Task instructions:
Scan the data below and pick out the lines containing the word "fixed".

Provided data:
--- START ---
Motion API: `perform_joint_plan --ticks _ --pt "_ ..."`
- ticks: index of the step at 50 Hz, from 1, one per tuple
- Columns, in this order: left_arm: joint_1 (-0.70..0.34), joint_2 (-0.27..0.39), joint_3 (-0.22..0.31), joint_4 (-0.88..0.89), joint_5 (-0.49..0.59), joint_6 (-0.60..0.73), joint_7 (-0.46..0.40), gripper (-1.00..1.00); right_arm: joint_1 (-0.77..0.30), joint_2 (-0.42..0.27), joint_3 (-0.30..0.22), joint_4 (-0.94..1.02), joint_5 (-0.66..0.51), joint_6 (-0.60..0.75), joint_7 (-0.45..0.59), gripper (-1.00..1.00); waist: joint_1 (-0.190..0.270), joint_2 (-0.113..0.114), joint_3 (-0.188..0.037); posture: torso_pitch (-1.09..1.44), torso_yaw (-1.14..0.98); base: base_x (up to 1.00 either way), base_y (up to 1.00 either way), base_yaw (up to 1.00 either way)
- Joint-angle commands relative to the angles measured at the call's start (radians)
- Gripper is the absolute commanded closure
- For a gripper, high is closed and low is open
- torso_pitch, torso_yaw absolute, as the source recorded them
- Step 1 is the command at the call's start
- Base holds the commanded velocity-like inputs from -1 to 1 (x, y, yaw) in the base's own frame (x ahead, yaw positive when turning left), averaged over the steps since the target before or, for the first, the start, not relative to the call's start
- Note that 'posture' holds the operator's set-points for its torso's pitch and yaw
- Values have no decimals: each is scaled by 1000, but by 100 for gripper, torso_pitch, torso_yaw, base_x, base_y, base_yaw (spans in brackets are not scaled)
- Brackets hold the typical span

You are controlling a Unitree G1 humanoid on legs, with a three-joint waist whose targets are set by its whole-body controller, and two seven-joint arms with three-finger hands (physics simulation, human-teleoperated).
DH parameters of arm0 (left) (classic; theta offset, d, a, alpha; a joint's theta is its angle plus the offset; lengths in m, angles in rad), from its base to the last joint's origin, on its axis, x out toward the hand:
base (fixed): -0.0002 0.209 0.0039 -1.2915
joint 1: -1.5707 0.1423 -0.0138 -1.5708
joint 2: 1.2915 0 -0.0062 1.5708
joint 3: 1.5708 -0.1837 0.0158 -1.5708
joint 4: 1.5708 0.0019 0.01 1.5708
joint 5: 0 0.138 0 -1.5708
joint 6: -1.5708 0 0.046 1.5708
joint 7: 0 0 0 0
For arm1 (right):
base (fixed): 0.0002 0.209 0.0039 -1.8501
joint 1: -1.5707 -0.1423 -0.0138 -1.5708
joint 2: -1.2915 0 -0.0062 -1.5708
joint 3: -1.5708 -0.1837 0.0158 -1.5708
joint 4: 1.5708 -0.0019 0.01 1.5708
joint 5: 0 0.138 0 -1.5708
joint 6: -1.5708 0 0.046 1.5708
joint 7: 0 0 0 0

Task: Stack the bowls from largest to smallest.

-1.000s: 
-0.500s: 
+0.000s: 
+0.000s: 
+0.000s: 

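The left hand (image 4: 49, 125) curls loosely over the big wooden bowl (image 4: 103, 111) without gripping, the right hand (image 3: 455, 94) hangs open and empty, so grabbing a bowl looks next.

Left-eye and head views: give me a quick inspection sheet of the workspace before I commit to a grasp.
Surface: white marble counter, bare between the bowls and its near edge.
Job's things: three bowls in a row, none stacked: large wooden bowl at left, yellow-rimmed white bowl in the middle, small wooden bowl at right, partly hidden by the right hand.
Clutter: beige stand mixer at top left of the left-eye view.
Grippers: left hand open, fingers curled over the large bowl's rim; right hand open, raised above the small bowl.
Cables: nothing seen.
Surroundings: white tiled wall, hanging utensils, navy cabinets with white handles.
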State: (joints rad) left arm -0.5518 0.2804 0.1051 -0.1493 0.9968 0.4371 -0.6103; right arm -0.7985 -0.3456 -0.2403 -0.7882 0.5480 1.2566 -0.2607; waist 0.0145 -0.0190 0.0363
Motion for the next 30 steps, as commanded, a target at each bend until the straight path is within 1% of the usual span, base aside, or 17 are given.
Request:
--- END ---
Answer space:
base (fixed): -0.0002 0.209 0.0039 -1.2915
base (fixed): 0.0002 0.209 0.0039 -1.8501

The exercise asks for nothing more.